General Information

Financial Review

In fiscal year 2012-13, school lands generated revenues of $10.6 million for CalSTRS, an increase of 52 percent from the previous year. Net revenue to CalSTRS from solid mineral leases increased substantially from $328,756 the previous year to $3.5 million, over a 900 percent increase from the previous year. Oil and gas lease revenue decreased to $1.98 million.

As shown in the table below, the revenue distribution from geothermal leases contributed 46 percent of revenue (versus 63 percent the previous year). Solid minerals and surface rentals combined to contribute 36 percent of revenue (versus 8 percent the previous year). Oil and gas contributed 19 percent this year (versus 30 the previous year).


Expenses for the program have averaged $1.22 million per year over the last 10 years and in fiscal year 2012-13, the expenses for the program were $1.23 million. For every $1 spent in the latest fiscal year, the program generated $8.75 in revenue. Program expenses as a percentage of revenue decreased from 17.2 percent last year to 11.4 percent this fiscal year.
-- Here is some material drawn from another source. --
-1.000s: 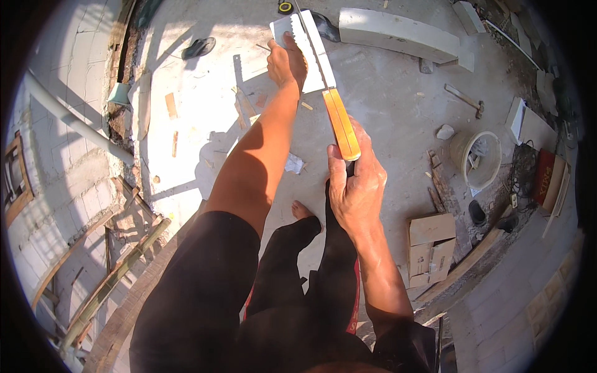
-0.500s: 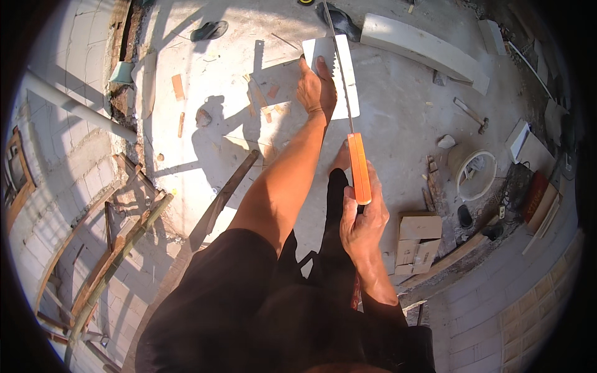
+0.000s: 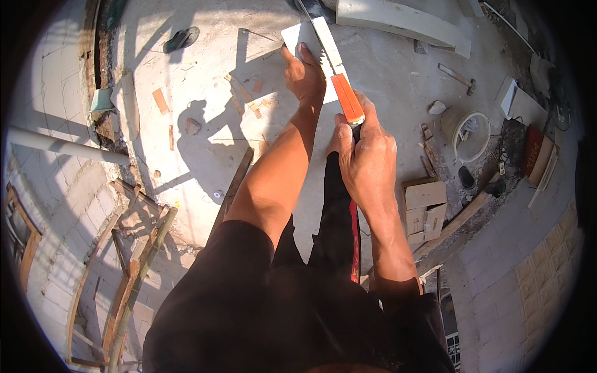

Net revenue to CalSTRS was up substantially this year, increasing 66 percent to $9.6 million due to the large increase in revenue from solid minerals from the previous year. As of June 30, 2013, the School Land Bank Fund had a balance of $1.25 million. The balance reflects a $59 million loan to the California General Fund in 2008. The loan, including interest, is due to be repaid on June 30, 2016. Interest on the loan accrues at a rate set by the Pooled Money Investment Board. The annual yield for fiscal year 2012-13 was 0.307 percent and accrued $4,886.29 in earned interest.